Your task: Give back exactly the first lines of the entries below, through the line with "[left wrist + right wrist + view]".

Data entries
# # # #

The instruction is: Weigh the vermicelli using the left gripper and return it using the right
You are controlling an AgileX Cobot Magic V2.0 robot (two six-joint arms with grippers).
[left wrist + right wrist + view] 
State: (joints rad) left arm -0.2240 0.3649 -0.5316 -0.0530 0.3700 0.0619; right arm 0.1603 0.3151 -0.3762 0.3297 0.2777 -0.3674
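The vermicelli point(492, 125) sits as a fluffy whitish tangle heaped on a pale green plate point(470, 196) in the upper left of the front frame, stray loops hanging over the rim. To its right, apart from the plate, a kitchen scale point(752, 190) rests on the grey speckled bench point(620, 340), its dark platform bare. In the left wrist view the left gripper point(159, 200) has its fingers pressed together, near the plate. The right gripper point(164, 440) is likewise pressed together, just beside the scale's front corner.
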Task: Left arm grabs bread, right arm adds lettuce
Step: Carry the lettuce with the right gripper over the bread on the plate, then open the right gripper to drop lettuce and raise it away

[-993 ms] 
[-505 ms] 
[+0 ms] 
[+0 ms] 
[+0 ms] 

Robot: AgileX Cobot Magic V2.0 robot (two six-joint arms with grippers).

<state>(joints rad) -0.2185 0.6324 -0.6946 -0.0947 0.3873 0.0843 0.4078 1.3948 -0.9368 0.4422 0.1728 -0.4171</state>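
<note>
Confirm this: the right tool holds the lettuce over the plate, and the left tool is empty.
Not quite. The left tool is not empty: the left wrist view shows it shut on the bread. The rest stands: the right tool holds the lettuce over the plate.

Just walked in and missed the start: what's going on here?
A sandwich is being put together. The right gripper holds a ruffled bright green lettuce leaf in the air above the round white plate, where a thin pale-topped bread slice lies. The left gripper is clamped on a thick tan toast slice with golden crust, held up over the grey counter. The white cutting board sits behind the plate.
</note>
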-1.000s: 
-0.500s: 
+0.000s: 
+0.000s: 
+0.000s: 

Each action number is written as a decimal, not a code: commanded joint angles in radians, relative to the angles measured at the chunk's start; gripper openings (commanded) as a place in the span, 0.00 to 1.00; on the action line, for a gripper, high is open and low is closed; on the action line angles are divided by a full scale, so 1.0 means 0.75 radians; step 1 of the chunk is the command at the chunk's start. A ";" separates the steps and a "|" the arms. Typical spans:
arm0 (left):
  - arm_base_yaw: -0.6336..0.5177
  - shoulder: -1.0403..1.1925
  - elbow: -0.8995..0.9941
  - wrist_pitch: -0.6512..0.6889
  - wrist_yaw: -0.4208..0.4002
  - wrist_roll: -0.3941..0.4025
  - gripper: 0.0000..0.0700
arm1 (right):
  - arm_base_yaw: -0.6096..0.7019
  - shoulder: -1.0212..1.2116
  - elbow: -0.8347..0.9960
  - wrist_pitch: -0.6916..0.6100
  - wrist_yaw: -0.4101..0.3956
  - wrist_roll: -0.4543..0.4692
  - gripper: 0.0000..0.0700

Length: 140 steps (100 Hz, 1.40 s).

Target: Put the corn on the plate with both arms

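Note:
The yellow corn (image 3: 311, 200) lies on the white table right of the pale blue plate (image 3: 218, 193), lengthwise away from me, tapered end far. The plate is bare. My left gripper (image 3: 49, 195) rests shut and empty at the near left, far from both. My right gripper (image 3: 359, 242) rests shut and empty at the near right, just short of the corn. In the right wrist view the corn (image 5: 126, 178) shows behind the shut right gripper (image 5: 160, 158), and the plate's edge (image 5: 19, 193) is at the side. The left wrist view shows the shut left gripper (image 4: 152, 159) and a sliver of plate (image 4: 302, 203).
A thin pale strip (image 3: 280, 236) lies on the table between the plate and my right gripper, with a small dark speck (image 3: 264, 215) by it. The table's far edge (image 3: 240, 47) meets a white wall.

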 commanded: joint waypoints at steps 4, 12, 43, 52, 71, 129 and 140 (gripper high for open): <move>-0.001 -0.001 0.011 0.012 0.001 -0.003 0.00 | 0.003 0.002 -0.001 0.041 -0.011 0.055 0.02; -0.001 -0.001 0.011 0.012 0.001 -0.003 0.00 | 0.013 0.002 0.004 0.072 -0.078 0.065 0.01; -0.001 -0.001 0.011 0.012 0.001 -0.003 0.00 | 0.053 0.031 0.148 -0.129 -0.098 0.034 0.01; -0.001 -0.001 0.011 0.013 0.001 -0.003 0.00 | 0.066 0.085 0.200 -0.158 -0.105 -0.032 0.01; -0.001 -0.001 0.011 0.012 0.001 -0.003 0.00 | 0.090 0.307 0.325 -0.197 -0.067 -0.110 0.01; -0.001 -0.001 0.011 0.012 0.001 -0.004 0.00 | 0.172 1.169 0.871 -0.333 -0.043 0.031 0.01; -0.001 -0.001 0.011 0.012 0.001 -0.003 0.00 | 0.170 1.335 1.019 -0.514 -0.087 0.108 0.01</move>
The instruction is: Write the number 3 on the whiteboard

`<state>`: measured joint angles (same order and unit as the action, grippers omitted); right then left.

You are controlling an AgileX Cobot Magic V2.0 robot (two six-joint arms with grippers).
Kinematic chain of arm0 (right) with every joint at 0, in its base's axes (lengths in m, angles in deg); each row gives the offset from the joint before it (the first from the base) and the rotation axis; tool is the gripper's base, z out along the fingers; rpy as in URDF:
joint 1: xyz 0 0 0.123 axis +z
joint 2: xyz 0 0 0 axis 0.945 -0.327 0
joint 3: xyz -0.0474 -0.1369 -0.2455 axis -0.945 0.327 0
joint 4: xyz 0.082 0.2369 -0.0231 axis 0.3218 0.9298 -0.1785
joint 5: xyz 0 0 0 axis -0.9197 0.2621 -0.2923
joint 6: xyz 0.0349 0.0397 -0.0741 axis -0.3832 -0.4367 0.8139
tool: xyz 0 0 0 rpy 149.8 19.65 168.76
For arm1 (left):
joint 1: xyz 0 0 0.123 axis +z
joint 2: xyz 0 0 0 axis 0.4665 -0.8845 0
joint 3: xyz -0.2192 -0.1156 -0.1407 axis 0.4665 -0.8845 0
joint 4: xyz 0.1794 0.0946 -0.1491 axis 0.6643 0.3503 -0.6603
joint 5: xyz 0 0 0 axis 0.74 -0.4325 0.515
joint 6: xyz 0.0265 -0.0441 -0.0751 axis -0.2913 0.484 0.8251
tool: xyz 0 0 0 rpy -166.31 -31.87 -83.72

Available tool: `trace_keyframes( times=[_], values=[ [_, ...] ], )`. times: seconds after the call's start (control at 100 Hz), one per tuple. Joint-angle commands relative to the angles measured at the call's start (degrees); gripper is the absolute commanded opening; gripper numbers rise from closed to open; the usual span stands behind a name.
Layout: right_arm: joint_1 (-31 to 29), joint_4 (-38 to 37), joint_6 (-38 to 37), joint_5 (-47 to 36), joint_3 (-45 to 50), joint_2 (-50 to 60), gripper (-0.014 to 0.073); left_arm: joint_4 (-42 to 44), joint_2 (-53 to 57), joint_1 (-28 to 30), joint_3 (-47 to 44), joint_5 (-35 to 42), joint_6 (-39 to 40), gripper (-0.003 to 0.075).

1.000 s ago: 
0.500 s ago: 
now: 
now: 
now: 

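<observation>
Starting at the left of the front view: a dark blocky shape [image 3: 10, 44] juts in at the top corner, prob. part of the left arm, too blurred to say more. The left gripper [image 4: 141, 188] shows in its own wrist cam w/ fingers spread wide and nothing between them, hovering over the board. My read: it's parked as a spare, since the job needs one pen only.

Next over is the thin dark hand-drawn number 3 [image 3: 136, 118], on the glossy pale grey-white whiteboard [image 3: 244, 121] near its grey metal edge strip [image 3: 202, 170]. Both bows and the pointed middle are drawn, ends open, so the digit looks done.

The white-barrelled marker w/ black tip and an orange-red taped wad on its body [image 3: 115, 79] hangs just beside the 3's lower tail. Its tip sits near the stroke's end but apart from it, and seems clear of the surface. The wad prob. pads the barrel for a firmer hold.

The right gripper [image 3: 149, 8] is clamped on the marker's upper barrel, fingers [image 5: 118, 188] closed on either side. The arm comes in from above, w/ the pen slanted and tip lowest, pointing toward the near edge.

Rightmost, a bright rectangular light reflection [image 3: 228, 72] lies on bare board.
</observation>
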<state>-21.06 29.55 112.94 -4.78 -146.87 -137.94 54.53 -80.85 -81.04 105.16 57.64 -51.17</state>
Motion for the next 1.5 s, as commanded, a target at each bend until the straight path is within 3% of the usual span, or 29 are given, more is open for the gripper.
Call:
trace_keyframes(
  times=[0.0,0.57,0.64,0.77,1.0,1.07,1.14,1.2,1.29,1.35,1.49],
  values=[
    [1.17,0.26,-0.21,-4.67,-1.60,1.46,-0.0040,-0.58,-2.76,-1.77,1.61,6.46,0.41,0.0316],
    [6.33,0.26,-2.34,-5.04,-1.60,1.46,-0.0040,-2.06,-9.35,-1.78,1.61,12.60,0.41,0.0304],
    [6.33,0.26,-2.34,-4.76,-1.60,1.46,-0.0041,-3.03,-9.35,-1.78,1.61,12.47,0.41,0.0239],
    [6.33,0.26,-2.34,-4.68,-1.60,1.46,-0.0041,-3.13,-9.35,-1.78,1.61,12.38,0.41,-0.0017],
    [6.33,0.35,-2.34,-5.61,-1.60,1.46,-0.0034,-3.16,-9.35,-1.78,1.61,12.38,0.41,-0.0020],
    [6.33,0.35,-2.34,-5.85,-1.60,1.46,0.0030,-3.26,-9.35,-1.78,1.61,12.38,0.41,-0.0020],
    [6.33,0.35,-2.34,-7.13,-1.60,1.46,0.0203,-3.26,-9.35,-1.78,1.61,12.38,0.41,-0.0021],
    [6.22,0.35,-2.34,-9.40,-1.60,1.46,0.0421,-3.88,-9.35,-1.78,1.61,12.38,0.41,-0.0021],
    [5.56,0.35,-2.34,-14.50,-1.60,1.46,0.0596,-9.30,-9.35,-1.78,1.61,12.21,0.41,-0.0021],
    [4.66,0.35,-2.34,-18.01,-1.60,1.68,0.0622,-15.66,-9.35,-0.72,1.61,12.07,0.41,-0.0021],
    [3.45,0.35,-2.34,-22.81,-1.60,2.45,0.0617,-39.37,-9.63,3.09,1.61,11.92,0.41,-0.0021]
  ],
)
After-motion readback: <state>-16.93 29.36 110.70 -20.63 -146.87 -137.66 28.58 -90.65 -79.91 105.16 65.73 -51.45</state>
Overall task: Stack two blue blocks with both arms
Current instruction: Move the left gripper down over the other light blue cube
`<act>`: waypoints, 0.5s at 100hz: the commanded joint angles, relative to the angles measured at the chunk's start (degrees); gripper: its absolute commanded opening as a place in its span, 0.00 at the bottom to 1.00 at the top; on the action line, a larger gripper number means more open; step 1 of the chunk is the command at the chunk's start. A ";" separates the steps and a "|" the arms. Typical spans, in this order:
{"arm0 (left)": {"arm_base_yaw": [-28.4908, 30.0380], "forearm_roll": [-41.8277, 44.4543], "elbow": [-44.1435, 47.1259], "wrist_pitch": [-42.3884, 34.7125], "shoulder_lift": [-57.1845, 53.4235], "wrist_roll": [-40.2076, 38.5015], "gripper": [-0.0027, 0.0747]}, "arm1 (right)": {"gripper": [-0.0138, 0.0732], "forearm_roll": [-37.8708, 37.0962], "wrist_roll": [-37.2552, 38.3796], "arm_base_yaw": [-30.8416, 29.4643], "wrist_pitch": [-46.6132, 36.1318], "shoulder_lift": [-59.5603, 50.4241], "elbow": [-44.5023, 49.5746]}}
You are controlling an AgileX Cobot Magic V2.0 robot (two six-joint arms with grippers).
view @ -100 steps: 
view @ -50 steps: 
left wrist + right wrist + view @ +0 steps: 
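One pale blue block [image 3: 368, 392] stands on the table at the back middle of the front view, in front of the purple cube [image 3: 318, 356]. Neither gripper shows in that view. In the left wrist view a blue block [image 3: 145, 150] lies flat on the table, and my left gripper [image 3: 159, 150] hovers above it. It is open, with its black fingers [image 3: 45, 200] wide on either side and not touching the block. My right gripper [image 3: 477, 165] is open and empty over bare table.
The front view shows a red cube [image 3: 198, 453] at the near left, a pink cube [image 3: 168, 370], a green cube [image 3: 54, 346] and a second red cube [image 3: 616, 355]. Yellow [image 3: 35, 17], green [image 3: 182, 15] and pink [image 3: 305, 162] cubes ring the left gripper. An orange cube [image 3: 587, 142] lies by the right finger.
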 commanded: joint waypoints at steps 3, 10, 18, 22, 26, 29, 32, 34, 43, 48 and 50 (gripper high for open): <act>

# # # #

Solution for this exercise:
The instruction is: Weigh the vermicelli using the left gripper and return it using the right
You are controlling an AgileX Cobot Magic V2.0 robot (two six-joint arms with grippers).
[left wrist + right wrist + view] 

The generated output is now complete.